• Task
Nothing should be left out: repeat all the data exactly.
---*---
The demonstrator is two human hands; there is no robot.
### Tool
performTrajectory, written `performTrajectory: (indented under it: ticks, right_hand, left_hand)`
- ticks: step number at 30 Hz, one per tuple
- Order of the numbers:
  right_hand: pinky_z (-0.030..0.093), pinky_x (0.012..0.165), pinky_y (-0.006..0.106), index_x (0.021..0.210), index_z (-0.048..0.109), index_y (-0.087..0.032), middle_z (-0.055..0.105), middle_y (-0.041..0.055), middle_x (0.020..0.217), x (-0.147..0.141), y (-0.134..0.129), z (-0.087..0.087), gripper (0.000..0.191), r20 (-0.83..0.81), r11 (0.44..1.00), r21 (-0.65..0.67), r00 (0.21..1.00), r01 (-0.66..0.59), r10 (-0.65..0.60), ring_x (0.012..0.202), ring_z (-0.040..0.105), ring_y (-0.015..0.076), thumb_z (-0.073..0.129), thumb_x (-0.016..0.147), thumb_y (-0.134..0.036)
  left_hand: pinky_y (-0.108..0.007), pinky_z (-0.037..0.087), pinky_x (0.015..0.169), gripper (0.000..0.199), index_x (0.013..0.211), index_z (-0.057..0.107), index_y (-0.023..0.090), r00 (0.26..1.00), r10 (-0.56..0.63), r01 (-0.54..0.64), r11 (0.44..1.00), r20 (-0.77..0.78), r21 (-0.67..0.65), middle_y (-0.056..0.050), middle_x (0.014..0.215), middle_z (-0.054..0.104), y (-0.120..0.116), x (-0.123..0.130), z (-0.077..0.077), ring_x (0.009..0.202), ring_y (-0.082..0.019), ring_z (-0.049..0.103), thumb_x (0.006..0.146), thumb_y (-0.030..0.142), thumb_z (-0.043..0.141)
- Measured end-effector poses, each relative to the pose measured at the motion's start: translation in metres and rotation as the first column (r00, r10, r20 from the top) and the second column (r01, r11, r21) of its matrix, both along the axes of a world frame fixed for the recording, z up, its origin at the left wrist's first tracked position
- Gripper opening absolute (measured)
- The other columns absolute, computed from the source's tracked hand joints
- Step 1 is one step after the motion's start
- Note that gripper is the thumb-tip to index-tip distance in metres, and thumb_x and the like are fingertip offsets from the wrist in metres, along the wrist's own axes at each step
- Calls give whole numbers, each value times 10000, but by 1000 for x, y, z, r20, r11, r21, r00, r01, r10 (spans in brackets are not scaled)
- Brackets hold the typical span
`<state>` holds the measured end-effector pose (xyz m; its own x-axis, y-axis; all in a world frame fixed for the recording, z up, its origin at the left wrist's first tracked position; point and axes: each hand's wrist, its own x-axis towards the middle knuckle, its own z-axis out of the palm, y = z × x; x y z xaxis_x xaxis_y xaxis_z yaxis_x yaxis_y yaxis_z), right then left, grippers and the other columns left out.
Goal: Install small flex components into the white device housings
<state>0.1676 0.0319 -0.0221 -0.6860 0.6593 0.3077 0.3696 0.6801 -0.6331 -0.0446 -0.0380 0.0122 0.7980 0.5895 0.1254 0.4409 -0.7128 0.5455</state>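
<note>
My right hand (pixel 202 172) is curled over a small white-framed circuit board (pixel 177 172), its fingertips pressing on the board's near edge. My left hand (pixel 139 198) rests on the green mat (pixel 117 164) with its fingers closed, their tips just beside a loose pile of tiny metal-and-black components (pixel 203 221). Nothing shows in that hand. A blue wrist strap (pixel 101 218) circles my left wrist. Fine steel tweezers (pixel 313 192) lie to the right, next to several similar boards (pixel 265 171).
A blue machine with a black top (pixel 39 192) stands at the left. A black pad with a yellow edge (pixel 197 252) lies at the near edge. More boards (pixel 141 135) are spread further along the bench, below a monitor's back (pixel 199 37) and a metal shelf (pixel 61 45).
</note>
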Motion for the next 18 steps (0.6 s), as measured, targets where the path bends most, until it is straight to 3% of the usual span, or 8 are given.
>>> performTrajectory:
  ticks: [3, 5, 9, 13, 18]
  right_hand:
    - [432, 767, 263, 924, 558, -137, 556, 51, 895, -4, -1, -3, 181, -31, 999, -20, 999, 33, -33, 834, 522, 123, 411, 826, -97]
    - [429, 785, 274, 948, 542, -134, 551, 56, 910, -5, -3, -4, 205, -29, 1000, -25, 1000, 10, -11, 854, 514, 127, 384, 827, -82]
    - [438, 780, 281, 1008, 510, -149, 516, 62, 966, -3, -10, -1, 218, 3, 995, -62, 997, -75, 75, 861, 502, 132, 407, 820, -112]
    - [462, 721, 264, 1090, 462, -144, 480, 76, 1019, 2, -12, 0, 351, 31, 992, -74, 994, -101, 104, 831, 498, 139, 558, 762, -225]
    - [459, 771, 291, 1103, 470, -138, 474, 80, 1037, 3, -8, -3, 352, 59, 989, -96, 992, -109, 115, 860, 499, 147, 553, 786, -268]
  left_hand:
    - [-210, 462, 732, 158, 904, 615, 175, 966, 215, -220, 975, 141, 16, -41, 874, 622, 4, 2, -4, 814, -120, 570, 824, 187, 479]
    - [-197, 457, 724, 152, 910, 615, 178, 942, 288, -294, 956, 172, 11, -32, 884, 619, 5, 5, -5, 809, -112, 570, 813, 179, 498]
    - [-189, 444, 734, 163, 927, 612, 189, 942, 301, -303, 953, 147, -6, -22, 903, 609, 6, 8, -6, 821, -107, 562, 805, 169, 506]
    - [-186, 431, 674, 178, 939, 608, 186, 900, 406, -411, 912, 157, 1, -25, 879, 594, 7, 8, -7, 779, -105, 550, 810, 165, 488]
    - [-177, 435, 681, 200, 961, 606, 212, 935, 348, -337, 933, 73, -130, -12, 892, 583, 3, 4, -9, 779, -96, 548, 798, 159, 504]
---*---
• Completed task
The demonstrator is two human hands; there is no robot.
### Tool
performTrajectory, written `performTrajectory: (indented under it: ticks, right_hand, left_hand)`
- ticks: step number at 30 Hz, one per tuple
- Order of the numbers:
  right_hand: pinky_z (-0.030..0.093), pinky_x (0.012..0.165), pinky_y (-0.006..0.106), index_x (0.021..0.210), index_z (-0.048..0.109), index_y (-0.087..0.032), middle_z (-0.055..0.105), middle_y (-0.041..0.055), middle_x (0.020..0.217), x (-0.147..0.141), y (-0.134..0.129), z (-0.087..0.087), gripper (0.000..0.191), r20 (-0.83..0.81), r11 (0.44..1.00), r21 (-0.65..0.67), r00 (0.21..1.00), r01 (-0.66..0.59), r10 (-0.65..0.60), ring_x (0.012..0.202), ring_z (-0.040..0.105), ring_y (-0.015..0.076), thumb_z (-0.073..0.129), thumb_x (-0.016..0.147), thumb_y (-0.134..0.036)
  left_hand: pinky_y (-0.108..0.007), pinky_z (-0.037..0.087), pinky_x (0.015..0.169), gripper (0.000..0.199), index_x (0.013..0.211), index_z (-0.057..0.107), index_y (-0.023..0.090), r00 (0.26..1.00), r10 (-0.56..0.63), r01 (-0.54..0.64), r11 (0.44..1.00), r20 (-0.77..0.78), r21 (-0.67..0.65), middle_y (-0.056..0.050), middle_x (0.014..0.215), middle_z (-0.054..0.104), y (-0.120..0.116), x (-0.123..0.130), z (-0.077..0.077), ring_x (0.009..0.202), ring_y (-0.082..0.019), ring_z (-0.049..0.103), thumb_x (0.006..0.146), thumb_y (-0.030..0.142), thumb_z (-0.043..0.141)
- Measured end-effector poses, each relative to the pose measured at the motion's start: translation in metres and rotation as the first column (r00, r10, r20 from the top) and the second column (r01, r11, r21) of its matrix, both along the axes of a world frame fixed for the recording, z up, its origin at the left wrist's first tracked position
- Gripper opening absolute (measured)
- The other columns absolute, computed from the source's tracked hand joints
- Step 1 is one step after the motion's start
- Note that gripper is the thumb-tip to index-tip distance in metres, and thumb_x and the like are fingertip offsets from the wrist in metres, along the wrist's own axes at each step
- Calls give whole numbers, each value times 10000, but by 1000 for x, y, z, r20, r11, r21, r00, r01, r10 (spans in brackets are not scaled)
- Brackets hold the typical span
`<state>` holds the measured end-effector pose (xyz m; its own x-axis, y-axis; all in a world frame fixed for the recording, z up, its origin at the left wrist's first tracked position; point and axes: each hand's wrist, its own x-axis towards the middle knuckle, its own z-axis out of the palm, y = z × x; x y z xaxis_x xaxis_y xaxis_z yaxis_x yaxis_y yaxis_z), right then left, grippers and the other columns left out.
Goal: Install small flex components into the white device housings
<state>0.1676 0.0319 -0.0221 -0.6860 0.6593 0.3077 0.3696 0.6801 -0.6331 -0.0446 -0.0380 0.0122 0.7980 0.5895 0.1254 0.4409 -0.7128 0.5455</state>
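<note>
My right hand (pixel 202 172) is curled over a small white-framed circuit board (pixel 177 172), its fingertips pressing on the board's near edge. My left hand (pixel 139 198) rests on the green mat (pixel 117 164) with its fingers closed, their tips just beside a loose pile of tiny metal-and-black components (pixel 203 221). Nothing shows in that hand. A blue wrist strap (pixel 101 218) circles my left wrist. Fine steel tweezers (pixel 313 192) lie to the right, next to several similar boards (pixel 265 171).
A blue machine with a black top (pixel 39 192) stands at the left. A black pad with a yellow edge (pixel 197 252) lies at the near edge. More boards (pixel 141 135) are spread further along the bench, below a monitor's back (pixel 199 37) and a metal shelf (pixel 61 45).
</note>
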Motion for the next 18 steps (0.6 s), as measured, targets where the path bends most, until it is straight to 3% of the usual span, or 8 are given.
>>> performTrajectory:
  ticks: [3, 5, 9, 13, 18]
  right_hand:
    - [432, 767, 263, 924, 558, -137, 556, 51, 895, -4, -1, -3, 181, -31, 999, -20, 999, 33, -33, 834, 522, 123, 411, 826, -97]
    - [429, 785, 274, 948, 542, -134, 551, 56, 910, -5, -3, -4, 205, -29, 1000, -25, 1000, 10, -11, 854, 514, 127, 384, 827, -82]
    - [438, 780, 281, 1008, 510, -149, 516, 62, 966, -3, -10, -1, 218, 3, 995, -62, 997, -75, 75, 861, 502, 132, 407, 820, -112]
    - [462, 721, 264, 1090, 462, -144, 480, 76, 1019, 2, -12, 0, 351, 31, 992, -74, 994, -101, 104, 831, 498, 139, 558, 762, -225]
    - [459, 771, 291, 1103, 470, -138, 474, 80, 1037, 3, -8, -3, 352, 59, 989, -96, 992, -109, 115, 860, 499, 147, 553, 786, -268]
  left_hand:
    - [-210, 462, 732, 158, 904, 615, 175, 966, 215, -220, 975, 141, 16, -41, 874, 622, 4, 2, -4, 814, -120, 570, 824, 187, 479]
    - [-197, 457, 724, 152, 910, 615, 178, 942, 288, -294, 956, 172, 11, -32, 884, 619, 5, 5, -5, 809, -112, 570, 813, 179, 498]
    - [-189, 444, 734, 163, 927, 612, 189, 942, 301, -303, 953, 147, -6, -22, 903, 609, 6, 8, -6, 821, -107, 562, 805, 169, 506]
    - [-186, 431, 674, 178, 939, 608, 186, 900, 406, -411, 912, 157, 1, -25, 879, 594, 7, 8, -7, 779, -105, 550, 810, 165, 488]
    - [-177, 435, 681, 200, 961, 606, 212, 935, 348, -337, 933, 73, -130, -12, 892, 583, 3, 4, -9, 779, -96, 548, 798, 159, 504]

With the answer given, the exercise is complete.